**PROBLEM TO SOLVE**
Starting at the line that contains "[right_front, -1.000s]", write out each line through the end of the data below, exactly as it stands. Skip any pictures.

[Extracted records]
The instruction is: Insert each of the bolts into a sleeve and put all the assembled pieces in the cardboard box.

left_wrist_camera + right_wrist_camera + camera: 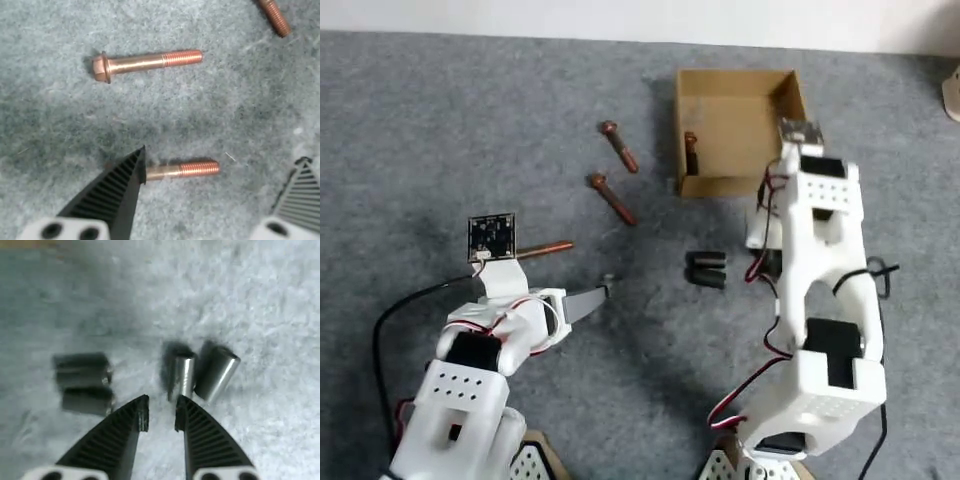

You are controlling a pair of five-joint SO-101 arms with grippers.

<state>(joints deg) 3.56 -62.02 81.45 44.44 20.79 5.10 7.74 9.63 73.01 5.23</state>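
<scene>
Three copper bolts lie loose on the grey carpet: one [545,248] next to my left arm and two [620,147] [612,198] farther off towards the cardboard box [790,100]. A bolt piece [691,152] lies inside the box. My left gripper [222,156] is open low over the carpet, one fingertip covering the head of the nearest bolt [187,169]; another bolt [147,62] lies beyond. My right gripper [161,412] hovers with a narrow gap and nothing between its fingers, just short of two silver sleeves [184,375] [217,371]. Two dark sleeves [706,268] lie to the side.
The right arm's white body [820,290] stands over the carpet beside the box, with its cables hanging there. A pale object [952,95] sits at the far right edge. Open carpet stretches across the far left.
</scene>
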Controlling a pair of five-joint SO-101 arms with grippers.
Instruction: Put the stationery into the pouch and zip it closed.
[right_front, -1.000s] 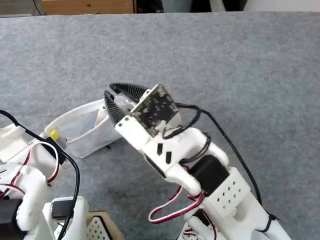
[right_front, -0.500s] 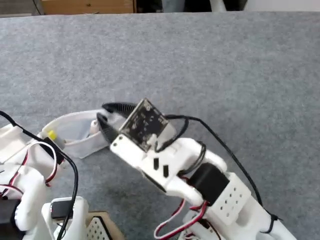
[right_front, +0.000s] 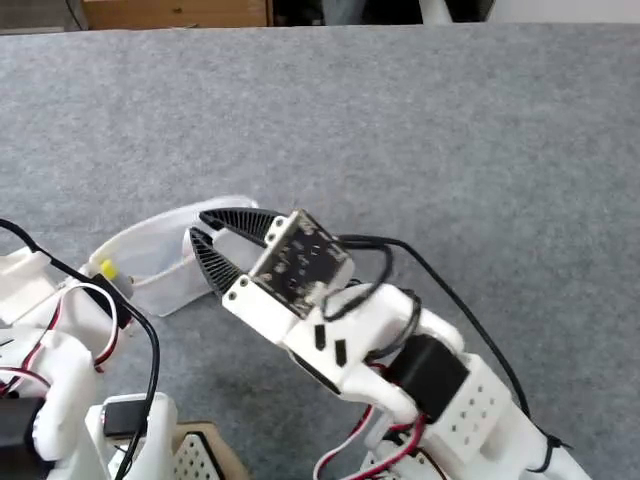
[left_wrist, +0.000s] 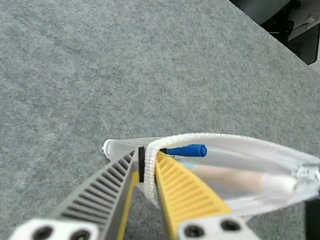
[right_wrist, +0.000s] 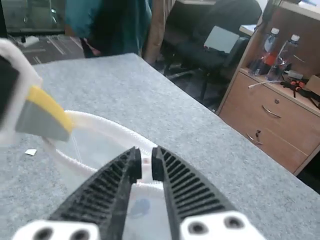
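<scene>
Left gripper (left_wrist: 145, 161) pinches end rim of translucent white zip pouch (left_wrist: 240, 161). Right gripper (right_wrist: 144, 161) at opp. end, fingers nearly together, prob. nipping rim too.

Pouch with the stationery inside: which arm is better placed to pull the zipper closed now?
Probably the right. The left hand pinches one end of the pouch and can steady it, while the right hand grips its white zipper rim.
</scene>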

**RESULT BELOW**
[right_front, -1.000s] 
[right_front, -0.500s] 
[right_front, +0.000s] 
[left_wrist, +0.000s] 
[right_wrist, +0.000s] 
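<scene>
Left gripper (left_wrist: 145, 161) pinches end rim of translucent white zip pouch (left_wrist: 240, 161). Right gripper (right_wrist: 144, 161) at opp. end, fingers nearly together, prob. nipping rim too.

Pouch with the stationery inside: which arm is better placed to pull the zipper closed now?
Probably the right. The left hand pinches one end of the pouch and can steady it, while the right hand grips its white zipper rim.
</scene>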

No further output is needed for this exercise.